ABOUT THIS TASK: Read the data and repeat all of it exactly.

-- DATASET EXTRACT follows --

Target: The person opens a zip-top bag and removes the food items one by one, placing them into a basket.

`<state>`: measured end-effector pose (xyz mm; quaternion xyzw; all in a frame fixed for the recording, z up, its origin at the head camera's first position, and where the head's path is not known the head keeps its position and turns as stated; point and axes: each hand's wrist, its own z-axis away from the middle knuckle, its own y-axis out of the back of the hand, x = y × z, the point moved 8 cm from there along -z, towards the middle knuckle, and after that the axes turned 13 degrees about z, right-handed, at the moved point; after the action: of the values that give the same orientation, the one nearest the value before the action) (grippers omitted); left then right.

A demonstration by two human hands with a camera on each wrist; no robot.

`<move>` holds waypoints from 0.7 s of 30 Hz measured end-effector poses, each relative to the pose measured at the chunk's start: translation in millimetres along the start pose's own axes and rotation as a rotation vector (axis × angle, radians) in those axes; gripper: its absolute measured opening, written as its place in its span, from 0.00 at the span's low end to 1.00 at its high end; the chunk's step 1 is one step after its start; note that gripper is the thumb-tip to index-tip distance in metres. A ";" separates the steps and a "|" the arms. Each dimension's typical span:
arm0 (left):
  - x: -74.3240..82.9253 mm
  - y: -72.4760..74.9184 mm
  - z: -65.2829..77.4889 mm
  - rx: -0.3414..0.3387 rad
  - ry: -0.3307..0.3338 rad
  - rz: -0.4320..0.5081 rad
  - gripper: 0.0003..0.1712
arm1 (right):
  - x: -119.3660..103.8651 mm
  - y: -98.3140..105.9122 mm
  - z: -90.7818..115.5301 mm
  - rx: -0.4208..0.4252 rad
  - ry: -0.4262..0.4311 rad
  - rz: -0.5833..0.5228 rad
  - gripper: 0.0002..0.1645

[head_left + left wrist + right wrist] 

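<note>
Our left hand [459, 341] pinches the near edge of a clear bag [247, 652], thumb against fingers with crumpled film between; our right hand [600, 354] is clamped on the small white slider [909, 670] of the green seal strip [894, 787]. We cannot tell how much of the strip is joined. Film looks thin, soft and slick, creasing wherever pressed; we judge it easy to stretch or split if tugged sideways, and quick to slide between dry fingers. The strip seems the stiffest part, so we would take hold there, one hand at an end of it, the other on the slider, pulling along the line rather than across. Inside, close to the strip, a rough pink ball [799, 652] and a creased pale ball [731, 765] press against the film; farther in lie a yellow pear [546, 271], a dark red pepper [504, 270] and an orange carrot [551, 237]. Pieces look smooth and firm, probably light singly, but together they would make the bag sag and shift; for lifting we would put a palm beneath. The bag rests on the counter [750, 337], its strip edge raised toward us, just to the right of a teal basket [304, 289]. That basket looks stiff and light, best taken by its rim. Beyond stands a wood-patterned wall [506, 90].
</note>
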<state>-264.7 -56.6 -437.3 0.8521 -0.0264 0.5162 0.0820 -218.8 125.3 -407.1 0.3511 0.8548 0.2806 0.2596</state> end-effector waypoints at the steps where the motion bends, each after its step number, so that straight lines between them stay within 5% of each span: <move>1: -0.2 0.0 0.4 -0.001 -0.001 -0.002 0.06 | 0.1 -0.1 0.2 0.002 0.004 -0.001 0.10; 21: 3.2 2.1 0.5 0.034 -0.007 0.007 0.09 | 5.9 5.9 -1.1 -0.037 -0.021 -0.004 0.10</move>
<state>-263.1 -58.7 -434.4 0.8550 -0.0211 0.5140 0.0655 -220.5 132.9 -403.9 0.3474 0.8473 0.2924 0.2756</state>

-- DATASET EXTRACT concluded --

ANSWER BOX:
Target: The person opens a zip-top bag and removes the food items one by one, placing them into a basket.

`<state>`: measured end-effector pose (xyz mm; quaternion xyzw; all in a frame fixed for the recording, z up, its origin at the head camera's first position, and where the head's path is not known the head keeps its position and turns as stated; point and axes: each hand's wrist, its own z-axis away from the middle knuckle, its own y-axis out of the back of the hand, x = y × z, the point moved 8 cm from there along -z, towards the middle knuckle, and after that the axes turned 13 degrees about z, right-handed, at the moved point; after the action: of the values that give the same orientation, the one nearest the value before the action) (grippers omitted); left then right.

A demonstration by two human hands with a camera on each wrist; no robot.

`<move>` holds waypoints from 0.7 s of 30 Hz measured end-effector poses, each relative to the pose measured at the chunk's start: translation in millimetres along the start pose's own axes and rotation as a rotation vector (axis × angle, radians) in those axes; gripper: its absolute measured opening, written as its place in its span, from 0.00 at the span's low end to 1.00 at its high end; the chunk's step 1 is one step after its start; note that gripper is the thumb-tip to index-tip distance in metres. A ";" separates the steps and a "|" the arms. Each dimension's typical span:
arm0 (left):
  - x: -74.3240..82.9253 mm
  - y: -72.4760..74.9184 mm
  - z: -65.2829..77.4889 mm
  - rx: -0.3414..0.3387 rad
  - ry: -0.3307..0.3338 rad
  - rz: -0.4320..0.5081 rad
  - gripper: 0.0003..0.1712
arm1 (right):
  - x: -119.3660..103.8651 mm
  - y: -98.3140..105.9122 mm
  - z: -90.7818..115.5301 mm
  - rx: -0.4208..0.4252 rad
  - ry: -0.4262..0.4311 rad
  - rz: -0.5833..0.5228 rad
  - gripper: 0.0002..0.1645

[head_left + left wrist + right wrist] 

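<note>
Our left hand [459, 341] pinches the near edge of a clear bag [247, 652], thumb against fingers with crumpled film between; our right hand [600, 354] is clamped on the small white slider [909, 670] of the green seal strip [894, 787]. We cannot tell how much of the strip is joined. Film looks thin, soft and slick, creasing wherever pressed; we judge it easy to stretch or split if tugged sideways, and quick to slide between dry fingers. The strip seems the stiffest part, so we would take hold there, one hand at an end of it, the other on the slider, pulling along the line rather than across. Inside, close to the strip, a rough pink ball [799, 652] and a creased pale ball [731, 765] press against the film; farther in lie a yellow pear [546, 271], a dark red pepper [504, 270] and an orange carrot [551, 237]. Pieces look smooth and firm, probably light singly, but together they would make the bag sag and shift; for lifting we would put a palm beneath. The bag rests on the counter [750, 337], its strip edge raised toward us, just to the right of a teal basket [304, 289]. That basket looks stiff and light, best taken by its rim. Beyond stands a wood-patterned wall [506, 90].
</note>
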<state>-264.7 -56.6 -437.3 0.8521 -0.0264 0.5162 0.0820 -218.8 125.3 -407.1 0.3511 0.8548 0.2806 0.2596</state> end-effector waypoints at the steps where the motion bends, each after its step number, so that straight lines between them stay within 5% of each span: <move>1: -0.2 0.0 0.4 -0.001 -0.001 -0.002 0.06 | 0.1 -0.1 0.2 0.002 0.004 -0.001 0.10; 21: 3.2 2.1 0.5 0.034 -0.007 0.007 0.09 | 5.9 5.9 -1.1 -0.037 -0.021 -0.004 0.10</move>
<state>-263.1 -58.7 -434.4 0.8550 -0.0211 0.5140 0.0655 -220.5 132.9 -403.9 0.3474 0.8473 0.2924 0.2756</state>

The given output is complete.